I don't know why, but I am always fascinated by the ways people come up with to hide things. Some of them are gender specific, though. Men, as a general rule, don't carry big hair brushes around with them. Especially when so many of us don't have the hair to use it on. As such, using a male hand model for this product shot seems a little out of place. I suppose you could stick it in a purse and say you're carrying it for your girlfriend.

Monday, June 6, 2016

Right Store, Right Price, But Wrong Password Policy

from here

Thanks to Tim V for drawing attention to Kroger's ridiculous password policy. Hopefully we can draw some more until they fix their shit.

Mr Gear: 5 Ways To Make A Secret Safe

I don't know about hiding money in a wall outlet (I think I'd probably forget it there when I move out) but some of these others look like easy DIY ways to hide your valuables and/or contraband. Sorry kids, none of these are big enough to hide your porno magazines from your parents.

Friday, June 3, 2016

So What Can KeePass Keep Safe?

from here

I tend to think of password managers as being a type of security product.
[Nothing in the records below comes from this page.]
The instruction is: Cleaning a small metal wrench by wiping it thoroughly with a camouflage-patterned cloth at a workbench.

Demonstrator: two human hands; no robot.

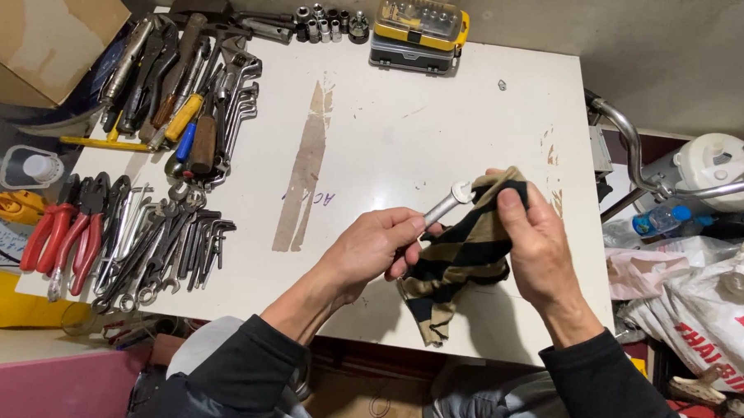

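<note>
My left hand point(372, 248) grips the shaft of a silver open-end wrench point(448, 202), whose jaw end points up and to the right. My right hand point(537, 244) holds a tan-and-black striped cloth point(456, 265) bunched against the wrench's head and shaft. Both hands hover over the near middle of a white table point(391, 127). The cloth's loose end hangs down toward the table's front edge.
Rows of tools lie at the left: red-handled pliers point(58, 235), several wrenches point(169, 243), hammers and screwdrivers point(187, 87). Sockets point(329, 24) and a yellow-lidded bit case point(419, 29) sit at the back. Bags point(707, 303) and a metal tube frame point(638, 152) stand to the right.
</note>
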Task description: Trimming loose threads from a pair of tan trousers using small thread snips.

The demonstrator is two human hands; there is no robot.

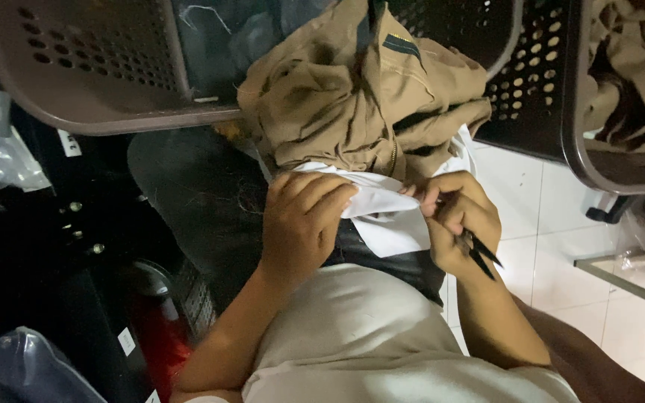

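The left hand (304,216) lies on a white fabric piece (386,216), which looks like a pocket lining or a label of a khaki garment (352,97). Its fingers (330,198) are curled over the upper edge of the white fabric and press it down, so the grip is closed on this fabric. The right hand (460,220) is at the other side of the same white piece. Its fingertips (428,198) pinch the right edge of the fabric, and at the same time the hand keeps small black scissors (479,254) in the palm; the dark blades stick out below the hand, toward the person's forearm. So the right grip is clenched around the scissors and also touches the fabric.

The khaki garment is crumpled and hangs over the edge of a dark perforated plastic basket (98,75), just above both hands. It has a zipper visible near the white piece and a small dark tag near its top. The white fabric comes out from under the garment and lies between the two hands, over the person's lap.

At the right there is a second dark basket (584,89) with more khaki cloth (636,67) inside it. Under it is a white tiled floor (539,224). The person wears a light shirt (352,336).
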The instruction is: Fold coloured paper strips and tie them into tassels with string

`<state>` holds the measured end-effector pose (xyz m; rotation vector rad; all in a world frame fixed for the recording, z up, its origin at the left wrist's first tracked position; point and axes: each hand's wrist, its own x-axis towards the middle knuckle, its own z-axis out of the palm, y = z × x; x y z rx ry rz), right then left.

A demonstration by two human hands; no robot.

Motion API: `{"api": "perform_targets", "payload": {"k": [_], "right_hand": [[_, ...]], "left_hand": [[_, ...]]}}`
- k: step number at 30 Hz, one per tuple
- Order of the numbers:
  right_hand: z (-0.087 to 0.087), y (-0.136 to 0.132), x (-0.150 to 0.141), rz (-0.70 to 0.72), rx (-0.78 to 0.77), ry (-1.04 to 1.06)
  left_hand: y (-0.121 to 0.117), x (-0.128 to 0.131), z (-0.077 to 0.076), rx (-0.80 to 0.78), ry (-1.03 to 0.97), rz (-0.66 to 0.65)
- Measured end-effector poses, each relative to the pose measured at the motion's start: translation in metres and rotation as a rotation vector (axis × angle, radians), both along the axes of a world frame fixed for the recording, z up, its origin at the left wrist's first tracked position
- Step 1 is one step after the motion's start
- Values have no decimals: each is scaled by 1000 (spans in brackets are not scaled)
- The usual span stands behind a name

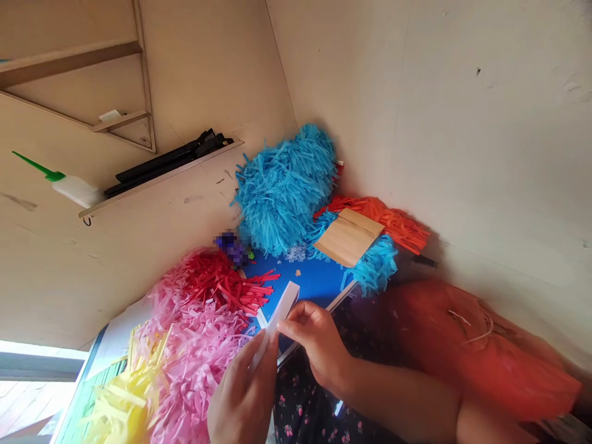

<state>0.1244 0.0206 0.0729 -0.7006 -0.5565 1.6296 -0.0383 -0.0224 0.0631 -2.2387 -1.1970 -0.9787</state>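
Head view, live: white paper strip [277, 317], tilted, pinched between left hand [243, 394] and right hand [314, 348], fingertips [300, 314] pressed together on the strip's middle. Pink paper fringe [198, 351] just left of the strip, blue paper fringe [282, 191] well beyond it.
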Motion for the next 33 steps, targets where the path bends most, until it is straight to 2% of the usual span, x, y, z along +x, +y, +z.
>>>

Certainly they help users use more secure passwords, but I'm not sure how much that matters if the makers value their advertising revenue over the security of the update mechanism.

The Wrong Kind Of Doctors

found on The Elephant In The OR

As much as computer virus experts know about computer viruses, it doesn't seem to help them avoid getting sick. Likewise, doctors aren't so hot when it comes to diagnosing malware problems (at this stage in the story, the elephant is still just an intern and the other character is the real doctor). The analogy between computer viruses and biological viruses is limited and breaks down if you try to take it too far.

That being said, I think perhaps the next time I encounter the Blue Screen of Death I'll have to remember to call it severe cyanosis.

Thursday, June 2, 2016

What's Next? Friendster?

from here and here

If you're a MySpace user then I suppose you might want to change your password. That assumes, of course, that you can remember what your username and password were after all this time.

Watch Out For Cyber-Autism

thanks to Alex Girard for sending me this

I mean, a sizable portion of the InfoSec community are basically anti-cybervax'ers (anti-AV) anyway so let's point out just how ridiculous it is.

Wednesday, June 1, 2016

Toy Security

from here (source image)

I don't know about you but I can log into my bank account with just a password. This toy requires both physical access to a thing (a token in the form of the journal itself) and a biometric sample.

Someone Needs To Take Security 101

tweeted by Security Fails (apparent source image)

You'd think that the only ones failing at university would be the students, but apparently there are ways in which the administration fails too.